(Work order):
From the first line to the last, give the listing again exactly.

[Data shown]

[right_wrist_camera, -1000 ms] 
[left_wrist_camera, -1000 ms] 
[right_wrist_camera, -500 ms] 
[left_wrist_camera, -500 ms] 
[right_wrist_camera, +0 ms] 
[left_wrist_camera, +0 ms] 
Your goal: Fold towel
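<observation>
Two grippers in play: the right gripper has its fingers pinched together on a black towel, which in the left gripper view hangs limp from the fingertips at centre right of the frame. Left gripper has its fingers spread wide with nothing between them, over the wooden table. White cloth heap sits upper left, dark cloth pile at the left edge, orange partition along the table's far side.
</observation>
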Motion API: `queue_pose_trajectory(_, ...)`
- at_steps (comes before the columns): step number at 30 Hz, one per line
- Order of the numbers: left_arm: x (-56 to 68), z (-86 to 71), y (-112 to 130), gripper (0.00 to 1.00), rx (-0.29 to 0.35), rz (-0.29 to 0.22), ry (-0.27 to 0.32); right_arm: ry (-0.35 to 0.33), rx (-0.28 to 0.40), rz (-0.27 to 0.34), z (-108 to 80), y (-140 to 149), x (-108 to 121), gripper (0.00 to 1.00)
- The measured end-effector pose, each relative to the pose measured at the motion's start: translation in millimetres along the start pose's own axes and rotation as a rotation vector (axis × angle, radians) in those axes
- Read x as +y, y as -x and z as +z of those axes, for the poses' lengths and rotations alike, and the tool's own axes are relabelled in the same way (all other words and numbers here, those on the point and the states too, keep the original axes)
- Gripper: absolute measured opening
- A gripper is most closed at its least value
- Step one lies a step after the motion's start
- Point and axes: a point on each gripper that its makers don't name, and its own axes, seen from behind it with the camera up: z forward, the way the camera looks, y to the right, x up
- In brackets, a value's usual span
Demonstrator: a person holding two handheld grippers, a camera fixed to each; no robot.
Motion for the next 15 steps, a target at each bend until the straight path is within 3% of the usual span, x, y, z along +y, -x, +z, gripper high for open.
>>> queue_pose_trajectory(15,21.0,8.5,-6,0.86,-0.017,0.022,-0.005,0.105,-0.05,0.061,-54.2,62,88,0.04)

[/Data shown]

(Answer to the exercise):
[right_wrist_camera, -1000 ms] 
[left_wrist_camera, -1000 ms] 
[right_wrist_camera, -500 ms] 
[left_wrist_camera, -500 ms] 
[right_wrist_camera, +0 ms] 
[left_wrist_camera, +0 ms] 
Your goal: Fold towel
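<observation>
Two grippers in play: the right gripper has its fingers pinched together on a black towel, which in the left gripper view hangs limp from the fingertips at centre right of the frame. Left gripper has its fingers spread wide with nothing between them, over the wooden table. White cloth heap sits upper left, dark cloth pile at the left edge, orange partition along the table's far side.
</observation>
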Motion API: `queue_pose_trajectory(_, ...)`
- at_steps (comes before the columns): step number at 30 Hz, one per line
- Order of the numbers: left_arm: x (-56 to 68), z (-86 to 71), y (-112 to 130), gripper (0.00 to 1.00), rx (-0.29 to 0.35), rz (-0.29 to 0.22), ry (-0.27 to 0.32); right_arm: ry (-0.35 to 0.33), rx (-0.28 to 0.40), rz (-0.27 to 0.34), z (-108 to 80), y (-140 to 149), x (-108 to 121), gripper (0.00 to 1.00)
- The measured end-effector pose, each relative to the pose measured at the motion's start: translation in millimetres along the start pose's own axes and rotation as a rotation vector (axis × angle, radians) in those axes
- Read x as +y, y as -x and z as +z of those axes, for the poses' lengths and rotations alike, and the tool's own axes are relabelled in the same way (all other words and numbers here, those on the point and the states too, keep the original axes)
- Gripper: absolute measured opening
- A gripper is most closed at its least value
- Step one lies a step after the motion's start
- Point and axes: a point on each gripper that its makers don't name, and its own axes, seen from behind it with the camera up: z forward, the way the camera looks, y to the right, x up
- In brackets, a value's usual span
Demonstrator: a person holding two handheld grippers, a camera fixed to each; no robot.
Motion for the next 15 steps, a target at each bend until the straight path is within 3% of the usual span, x, y, z along +y, -x, +z, gripper high for open.
>>> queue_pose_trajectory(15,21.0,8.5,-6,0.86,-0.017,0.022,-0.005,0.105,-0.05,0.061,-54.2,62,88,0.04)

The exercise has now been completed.